Instructions for the task:
Could you show each line of the records that contains the word "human"?

Available data:
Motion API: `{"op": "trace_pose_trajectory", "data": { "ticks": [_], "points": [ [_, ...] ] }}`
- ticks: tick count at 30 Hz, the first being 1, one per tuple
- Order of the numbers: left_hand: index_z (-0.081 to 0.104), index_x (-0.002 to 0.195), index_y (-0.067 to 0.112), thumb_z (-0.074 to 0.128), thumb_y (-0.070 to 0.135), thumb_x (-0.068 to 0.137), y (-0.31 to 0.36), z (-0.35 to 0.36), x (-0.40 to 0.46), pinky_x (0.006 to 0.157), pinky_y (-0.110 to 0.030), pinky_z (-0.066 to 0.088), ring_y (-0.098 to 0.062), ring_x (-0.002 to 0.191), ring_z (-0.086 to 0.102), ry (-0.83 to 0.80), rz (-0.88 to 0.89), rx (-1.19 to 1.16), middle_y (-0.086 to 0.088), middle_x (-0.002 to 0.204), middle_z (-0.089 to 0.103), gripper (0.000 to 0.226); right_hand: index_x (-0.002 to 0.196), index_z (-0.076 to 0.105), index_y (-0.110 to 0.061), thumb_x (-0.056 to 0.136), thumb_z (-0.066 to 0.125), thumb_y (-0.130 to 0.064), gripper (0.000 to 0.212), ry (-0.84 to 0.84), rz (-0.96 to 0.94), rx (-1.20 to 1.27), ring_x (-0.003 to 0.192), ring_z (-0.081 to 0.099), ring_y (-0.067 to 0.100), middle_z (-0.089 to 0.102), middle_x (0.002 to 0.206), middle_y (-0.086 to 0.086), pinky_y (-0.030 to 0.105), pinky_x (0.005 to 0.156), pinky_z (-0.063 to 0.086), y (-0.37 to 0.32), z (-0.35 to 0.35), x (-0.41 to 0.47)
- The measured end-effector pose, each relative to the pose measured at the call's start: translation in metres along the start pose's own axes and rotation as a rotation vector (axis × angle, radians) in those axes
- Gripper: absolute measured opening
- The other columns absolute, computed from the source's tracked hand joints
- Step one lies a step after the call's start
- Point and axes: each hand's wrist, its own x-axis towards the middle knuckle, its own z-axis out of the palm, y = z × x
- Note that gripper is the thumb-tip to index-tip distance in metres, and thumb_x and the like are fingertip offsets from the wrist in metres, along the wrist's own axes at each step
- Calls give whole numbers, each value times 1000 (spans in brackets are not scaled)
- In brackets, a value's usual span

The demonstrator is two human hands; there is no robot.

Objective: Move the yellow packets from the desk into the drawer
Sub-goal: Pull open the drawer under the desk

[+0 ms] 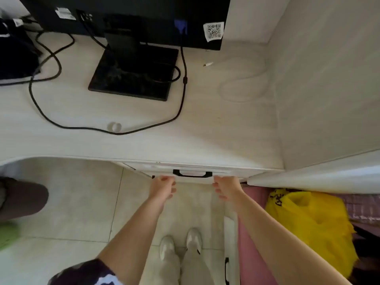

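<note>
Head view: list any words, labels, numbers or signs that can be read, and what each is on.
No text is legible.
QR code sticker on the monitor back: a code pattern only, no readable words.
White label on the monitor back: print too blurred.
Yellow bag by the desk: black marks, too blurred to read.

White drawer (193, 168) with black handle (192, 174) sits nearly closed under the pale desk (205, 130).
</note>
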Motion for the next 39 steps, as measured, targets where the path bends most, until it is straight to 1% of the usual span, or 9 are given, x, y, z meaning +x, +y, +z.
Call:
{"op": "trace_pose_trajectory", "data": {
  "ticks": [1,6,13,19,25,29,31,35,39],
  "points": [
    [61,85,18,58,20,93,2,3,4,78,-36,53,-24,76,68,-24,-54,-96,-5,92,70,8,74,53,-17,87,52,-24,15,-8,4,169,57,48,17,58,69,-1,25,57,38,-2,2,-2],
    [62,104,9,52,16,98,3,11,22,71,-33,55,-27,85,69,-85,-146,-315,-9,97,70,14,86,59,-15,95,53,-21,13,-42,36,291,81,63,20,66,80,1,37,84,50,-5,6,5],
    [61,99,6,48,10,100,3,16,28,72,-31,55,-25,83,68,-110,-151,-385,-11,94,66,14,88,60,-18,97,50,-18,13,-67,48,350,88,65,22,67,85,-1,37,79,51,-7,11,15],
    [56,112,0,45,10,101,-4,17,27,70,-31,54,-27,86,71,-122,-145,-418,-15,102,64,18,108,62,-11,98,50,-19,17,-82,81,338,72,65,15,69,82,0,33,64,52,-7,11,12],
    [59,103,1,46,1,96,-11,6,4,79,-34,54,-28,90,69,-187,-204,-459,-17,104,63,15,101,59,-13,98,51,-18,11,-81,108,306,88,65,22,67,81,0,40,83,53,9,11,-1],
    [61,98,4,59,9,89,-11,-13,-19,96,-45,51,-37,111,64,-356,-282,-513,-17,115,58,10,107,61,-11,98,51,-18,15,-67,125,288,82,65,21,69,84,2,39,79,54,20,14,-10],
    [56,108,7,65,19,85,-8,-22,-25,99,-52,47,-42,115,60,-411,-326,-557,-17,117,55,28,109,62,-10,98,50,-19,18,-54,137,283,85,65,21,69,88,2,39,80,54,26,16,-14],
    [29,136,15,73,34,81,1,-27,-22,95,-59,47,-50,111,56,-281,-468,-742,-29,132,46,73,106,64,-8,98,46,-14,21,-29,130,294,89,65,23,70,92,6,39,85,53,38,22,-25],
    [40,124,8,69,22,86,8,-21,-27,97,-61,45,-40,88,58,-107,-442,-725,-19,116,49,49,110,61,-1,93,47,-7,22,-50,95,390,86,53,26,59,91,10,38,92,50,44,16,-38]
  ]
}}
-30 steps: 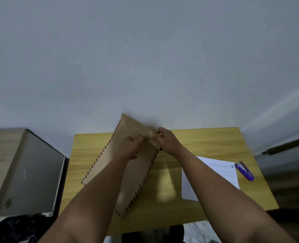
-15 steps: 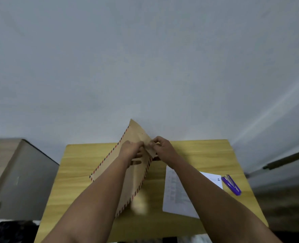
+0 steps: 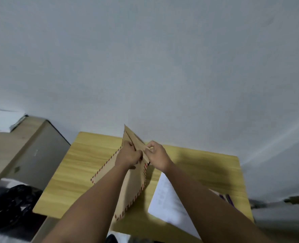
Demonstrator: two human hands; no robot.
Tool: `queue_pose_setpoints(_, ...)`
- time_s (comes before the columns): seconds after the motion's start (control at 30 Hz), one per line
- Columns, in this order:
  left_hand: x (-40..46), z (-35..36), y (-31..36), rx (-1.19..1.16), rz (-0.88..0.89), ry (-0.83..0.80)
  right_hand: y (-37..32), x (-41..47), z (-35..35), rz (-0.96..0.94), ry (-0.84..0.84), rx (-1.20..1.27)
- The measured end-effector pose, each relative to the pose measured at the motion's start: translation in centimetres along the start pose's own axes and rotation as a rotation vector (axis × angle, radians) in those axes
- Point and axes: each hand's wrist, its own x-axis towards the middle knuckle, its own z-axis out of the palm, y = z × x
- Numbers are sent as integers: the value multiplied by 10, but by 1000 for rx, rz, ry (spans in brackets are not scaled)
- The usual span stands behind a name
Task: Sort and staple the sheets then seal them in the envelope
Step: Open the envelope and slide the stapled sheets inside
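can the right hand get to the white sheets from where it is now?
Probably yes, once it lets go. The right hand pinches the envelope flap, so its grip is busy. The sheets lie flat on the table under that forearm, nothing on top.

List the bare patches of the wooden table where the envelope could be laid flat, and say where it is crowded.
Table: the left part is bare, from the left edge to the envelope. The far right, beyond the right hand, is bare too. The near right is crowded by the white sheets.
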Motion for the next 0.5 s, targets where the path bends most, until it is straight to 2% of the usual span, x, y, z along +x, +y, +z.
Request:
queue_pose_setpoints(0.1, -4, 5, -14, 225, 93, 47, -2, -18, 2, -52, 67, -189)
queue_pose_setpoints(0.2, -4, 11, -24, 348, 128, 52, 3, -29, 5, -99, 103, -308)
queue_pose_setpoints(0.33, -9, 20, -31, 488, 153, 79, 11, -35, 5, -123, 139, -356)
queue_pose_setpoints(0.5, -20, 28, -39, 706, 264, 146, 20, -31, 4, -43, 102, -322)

Response:
The demonstrator is two human hands; there is no robot.
Demonstrator: two human hands; no robot.

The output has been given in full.